Top 100 American Movie Quotes of the 21st Century: #91

The actor:Sacha Baron Cohen
The character:Borat Sagdiyev
The film:Borat
The quote:“Very nice, how much?”

At the moment, I didn’t expect this to become a formative memory. Looking back across half of my life, this is absolutely a formative memory. I saw the teaser trailer for Borat on MySpace.

Most of it was just stuff from the “Kazakhstan” sequences of the film, when Borat is showing us around his hometown, introducing us to his sister (“number four prostitute in all of Kazakhstan”), preparing to leave for the United States, “JAGSHEMASH,” you know the routine. It stuck out to me because I had never seen anything like this in my young life. I didn’t know what a mockumentary was, or that people did stuff like this outside of like, Candid Camera, but on the other hand I never believed for a moment that Borat was anything other than a guy pretending to be named “Borat.” This is a second piece of this formative memory, that someone could honestly believe that this Borat dude was a real dude and not someone who was acting his nuts off. (All things considered, I’m a pretty trusting person, but I was also born in the only eight-year window where people taught us not to believe everything we saw on the Internet.) And the third piece of this formative memory is a line from the teaser that made me laugh harder than anything else from Borat media. “Pliz,” Borat implores us. “Come see mah moviefilm. If it not success, I will be execute.” Gets me every time. If it were actually in Borat, I’d have put it in here.

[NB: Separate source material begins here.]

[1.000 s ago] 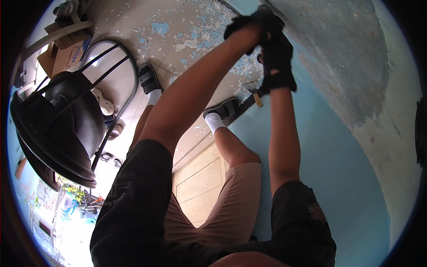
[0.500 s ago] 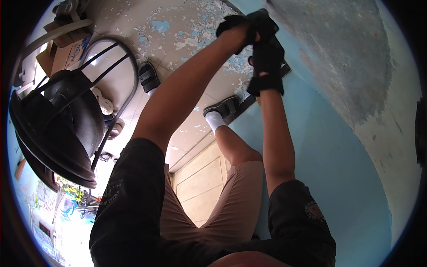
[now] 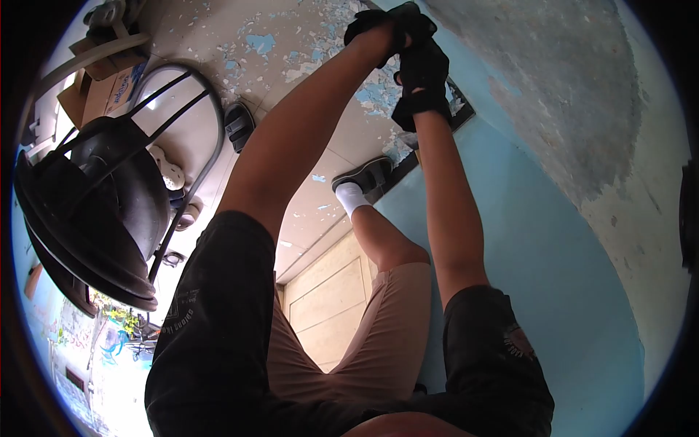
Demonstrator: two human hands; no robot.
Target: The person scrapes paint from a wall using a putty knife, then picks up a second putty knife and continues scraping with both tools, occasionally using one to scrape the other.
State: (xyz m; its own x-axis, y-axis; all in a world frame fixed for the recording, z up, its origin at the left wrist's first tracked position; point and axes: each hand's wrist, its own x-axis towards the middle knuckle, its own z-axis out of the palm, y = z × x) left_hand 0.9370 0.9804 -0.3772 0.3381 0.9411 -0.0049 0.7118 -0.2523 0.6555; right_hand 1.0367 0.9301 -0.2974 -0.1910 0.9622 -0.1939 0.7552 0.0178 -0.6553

The distilled essence of Borat, which I imagine would smell like freshly recovered ambergris, is in this “Very nice, how much?” It’s a line that has been quoted so much, like “Mah wiiiiife” or “Great success,” that it’s a cinch to make a list like this based on the AFI standards. I didn’t remember how it was used in the film, which is probably because the movie just spends no time on it at all. Borat looks at a woman, says “Very nice, how much,” and the woman doesn’t even appear to have heard him. Certainly she doesn’t react at all. Maybe it’s just the magic of the movies and they dubbed Baron Cohen in after filming, or, even more likely, it’s New York and women in New York don’t have time to notice every pervert who propositions them on the sidewalk in a given day.

Less of Borat than you’d think is spent on Sacha Baron Cohen proving that Americans are sickos and dopes. Most of the movie really is just about Borat being a skinny nincompoop accompanied by Azamat, a fat nincompoop, and completing his advanced degree in Nincompoopery while he’s studying abroad. See the naked wrestling on multiple floors of a hotel for further proof. The stuff where he meets those frat boys from USC or gets a rodeo to cheer for the genocide of Iraqis has lasted longer because it works as a remarkably potent historical shorthand for this incredibly distressing period in American history. “Very nice, how much?” is less deliciously historical than praying that George W. Bush will get to drink the blood of every Iraqi, but it’s also more relevant. There are more men in America thinking and saying, “Very nice, how much?” than making hugely overt anti-Semitic comments or clamoring for another war in the Middle East.